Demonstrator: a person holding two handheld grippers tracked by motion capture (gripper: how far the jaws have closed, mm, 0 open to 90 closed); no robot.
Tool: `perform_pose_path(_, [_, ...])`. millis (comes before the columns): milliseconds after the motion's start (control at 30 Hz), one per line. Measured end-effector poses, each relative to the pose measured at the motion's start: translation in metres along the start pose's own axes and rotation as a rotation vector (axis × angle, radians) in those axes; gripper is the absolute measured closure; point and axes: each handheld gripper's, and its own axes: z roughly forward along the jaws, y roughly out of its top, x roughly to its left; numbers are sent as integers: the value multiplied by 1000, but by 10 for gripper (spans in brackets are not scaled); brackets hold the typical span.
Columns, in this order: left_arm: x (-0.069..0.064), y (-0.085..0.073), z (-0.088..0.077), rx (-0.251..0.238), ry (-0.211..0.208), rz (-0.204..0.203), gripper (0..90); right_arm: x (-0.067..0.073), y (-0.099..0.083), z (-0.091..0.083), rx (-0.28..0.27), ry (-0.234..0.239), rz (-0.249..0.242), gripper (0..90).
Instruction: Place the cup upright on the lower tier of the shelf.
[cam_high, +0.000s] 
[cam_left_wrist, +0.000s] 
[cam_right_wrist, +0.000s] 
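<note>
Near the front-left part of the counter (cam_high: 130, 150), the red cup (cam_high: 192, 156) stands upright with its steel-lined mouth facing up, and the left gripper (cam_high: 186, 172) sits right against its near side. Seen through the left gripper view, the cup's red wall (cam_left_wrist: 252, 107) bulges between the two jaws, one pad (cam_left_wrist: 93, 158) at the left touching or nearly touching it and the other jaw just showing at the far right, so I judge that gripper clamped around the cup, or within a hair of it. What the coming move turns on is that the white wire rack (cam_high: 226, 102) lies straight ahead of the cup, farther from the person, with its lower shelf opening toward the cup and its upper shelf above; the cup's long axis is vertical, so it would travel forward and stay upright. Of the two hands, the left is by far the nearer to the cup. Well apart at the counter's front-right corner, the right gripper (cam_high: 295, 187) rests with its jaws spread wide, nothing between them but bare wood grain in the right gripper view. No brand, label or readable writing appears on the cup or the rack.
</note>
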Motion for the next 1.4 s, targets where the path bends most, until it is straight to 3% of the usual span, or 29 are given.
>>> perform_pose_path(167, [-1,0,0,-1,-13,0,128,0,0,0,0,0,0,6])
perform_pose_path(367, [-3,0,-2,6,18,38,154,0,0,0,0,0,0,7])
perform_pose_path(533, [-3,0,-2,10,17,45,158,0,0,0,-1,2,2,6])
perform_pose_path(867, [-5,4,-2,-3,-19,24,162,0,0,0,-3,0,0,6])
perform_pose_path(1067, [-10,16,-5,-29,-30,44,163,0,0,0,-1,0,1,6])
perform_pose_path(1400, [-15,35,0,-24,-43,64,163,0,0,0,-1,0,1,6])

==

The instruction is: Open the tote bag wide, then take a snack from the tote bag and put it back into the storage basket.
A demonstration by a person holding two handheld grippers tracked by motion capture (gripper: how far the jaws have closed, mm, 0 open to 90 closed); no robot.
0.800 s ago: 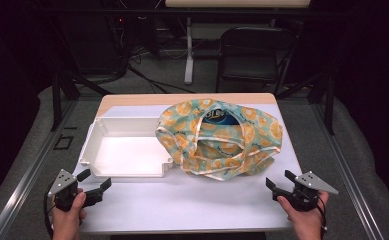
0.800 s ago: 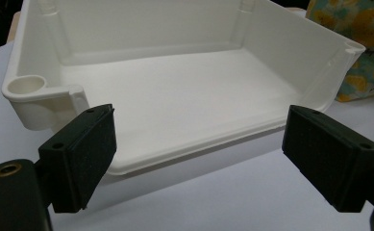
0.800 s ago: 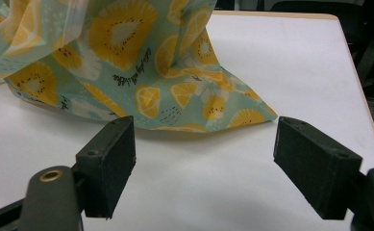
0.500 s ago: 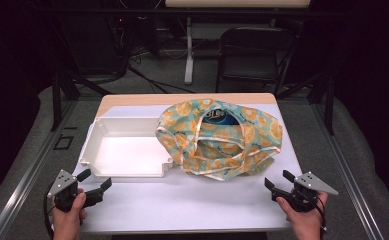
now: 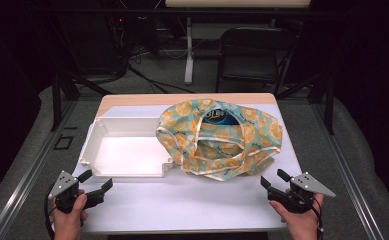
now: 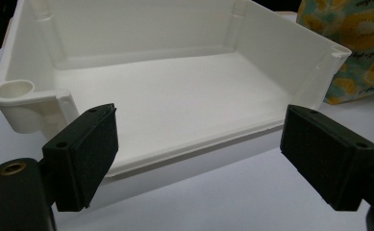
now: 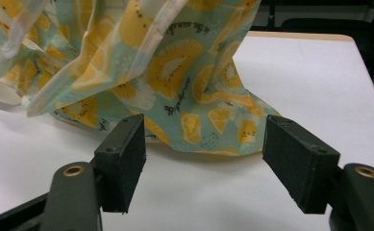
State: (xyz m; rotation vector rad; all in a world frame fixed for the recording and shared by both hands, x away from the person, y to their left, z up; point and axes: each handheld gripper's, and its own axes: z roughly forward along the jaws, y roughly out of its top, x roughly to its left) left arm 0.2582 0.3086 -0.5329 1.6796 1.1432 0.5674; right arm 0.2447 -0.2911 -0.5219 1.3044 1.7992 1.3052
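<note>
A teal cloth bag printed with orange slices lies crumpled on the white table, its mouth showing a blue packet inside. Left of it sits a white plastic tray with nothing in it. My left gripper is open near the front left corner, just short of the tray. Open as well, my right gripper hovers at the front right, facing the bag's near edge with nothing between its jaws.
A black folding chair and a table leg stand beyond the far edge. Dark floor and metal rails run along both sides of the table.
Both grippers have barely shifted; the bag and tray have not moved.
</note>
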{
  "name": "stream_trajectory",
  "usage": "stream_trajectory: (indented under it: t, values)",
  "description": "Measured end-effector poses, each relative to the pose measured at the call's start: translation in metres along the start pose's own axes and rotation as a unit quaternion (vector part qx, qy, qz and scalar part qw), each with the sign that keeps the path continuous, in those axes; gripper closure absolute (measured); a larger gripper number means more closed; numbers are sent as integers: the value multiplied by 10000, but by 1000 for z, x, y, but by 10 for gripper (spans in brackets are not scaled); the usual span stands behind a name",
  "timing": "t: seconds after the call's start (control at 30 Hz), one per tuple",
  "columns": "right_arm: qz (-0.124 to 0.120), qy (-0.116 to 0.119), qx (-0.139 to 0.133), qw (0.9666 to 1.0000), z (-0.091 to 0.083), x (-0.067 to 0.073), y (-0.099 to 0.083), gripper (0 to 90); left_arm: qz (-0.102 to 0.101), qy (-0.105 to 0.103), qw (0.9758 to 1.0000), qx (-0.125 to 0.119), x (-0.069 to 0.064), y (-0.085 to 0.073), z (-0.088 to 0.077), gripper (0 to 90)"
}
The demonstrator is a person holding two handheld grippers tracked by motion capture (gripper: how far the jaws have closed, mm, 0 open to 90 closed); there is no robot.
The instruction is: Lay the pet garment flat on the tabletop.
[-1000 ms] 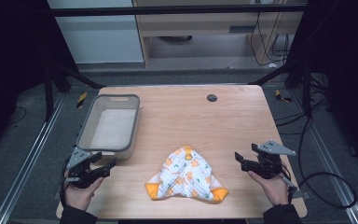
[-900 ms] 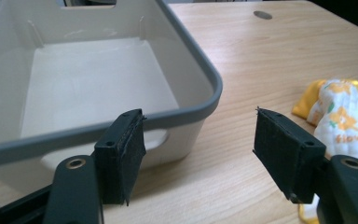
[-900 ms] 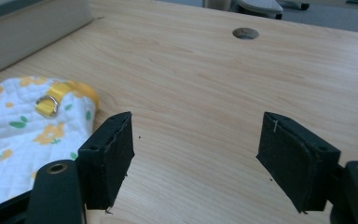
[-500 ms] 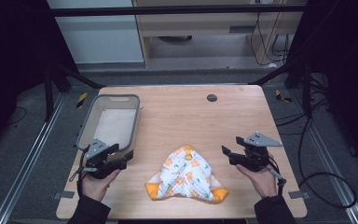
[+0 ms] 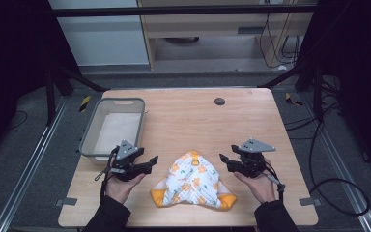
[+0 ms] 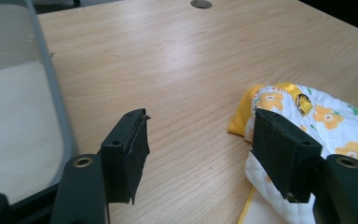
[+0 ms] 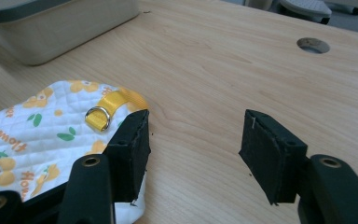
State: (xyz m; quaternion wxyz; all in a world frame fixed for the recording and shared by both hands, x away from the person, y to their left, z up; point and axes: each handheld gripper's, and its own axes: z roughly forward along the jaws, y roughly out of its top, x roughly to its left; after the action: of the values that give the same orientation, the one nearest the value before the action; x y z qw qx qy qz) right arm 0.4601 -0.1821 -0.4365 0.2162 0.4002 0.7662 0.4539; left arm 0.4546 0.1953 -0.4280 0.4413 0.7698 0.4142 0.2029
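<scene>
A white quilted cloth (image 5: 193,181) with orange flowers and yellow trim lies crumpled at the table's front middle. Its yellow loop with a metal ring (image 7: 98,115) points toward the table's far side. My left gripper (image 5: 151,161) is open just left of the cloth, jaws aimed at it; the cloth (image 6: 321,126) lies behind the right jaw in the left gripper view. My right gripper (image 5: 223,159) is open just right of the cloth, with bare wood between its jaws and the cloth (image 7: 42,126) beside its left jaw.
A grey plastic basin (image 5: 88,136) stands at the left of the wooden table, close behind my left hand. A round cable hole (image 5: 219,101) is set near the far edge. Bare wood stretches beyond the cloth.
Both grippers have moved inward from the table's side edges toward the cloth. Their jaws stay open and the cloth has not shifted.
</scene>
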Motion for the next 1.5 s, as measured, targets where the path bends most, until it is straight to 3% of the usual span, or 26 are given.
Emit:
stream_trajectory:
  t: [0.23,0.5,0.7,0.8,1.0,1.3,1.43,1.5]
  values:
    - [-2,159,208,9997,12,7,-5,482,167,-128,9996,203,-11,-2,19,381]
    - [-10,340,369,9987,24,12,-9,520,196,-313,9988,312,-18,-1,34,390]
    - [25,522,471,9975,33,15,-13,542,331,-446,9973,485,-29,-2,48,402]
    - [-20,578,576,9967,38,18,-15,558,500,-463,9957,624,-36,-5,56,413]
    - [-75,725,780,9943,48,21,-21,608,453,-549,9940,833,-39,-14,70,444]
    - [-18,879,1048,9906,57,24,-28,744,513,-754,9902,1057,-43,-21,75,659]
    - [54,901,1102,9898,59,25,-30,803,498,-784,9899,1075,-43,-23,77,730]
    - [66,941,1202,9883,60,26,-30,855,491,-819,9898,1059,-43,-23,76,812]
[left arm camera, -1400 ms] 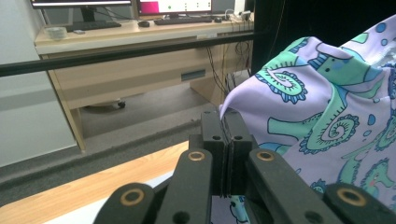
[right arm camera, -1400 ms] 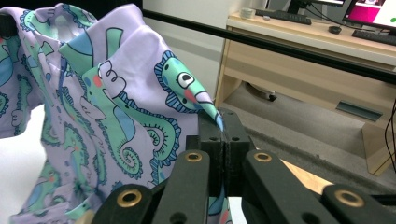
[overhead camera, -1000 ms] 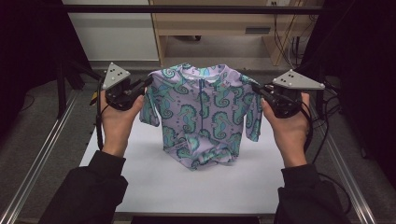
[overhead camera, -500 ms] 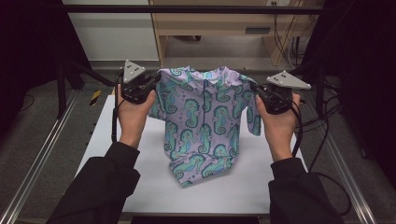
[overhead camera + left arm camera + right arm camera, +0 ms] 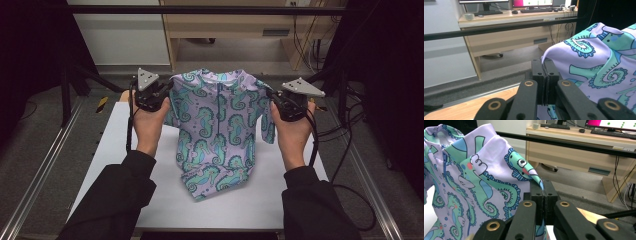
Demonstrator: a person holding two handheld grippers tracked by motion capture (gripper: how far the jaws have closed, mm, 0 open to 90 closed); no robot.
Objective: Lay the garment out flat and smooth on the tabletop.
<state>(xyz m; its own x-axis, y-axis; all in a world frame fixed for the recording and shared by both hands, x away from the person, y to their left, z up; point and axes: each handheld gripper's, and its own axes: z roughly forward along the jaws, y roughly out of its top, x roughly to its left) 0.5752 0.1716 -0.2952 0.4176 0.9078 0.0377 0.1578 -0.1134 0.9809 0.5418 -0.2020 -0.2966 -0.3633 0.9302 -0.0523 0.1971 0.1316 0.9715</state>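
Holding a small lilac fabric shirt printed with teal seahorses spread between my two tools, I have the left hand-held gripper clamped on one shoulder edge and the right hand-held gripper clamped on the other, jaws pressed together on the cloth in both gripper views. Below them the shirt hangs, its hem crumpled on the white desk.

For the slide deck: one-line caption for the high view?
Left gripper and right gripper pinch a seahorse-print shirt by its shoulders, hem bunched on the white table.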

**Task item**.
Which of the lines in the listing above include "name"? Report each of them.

**Result**.
  "name": "stream_trajectory",
  "description": "Measured end-effector poses, each relative to the pose measured at the call's start: translation in metres along the start pose's own axes and rotation as a unit quaternion (vector part qx, qy, qz and scalar part qw), each with the sign that keeps the path continuous, in those axes; gripper closure absolute (measured); a larger gripper number means more closed; numbers are sent as integers: the value multiplied by 10000, but by 1000 for z, x, y, but by 10 for gripper (spans in brackets are not scaled); the usual span stands behind a name",

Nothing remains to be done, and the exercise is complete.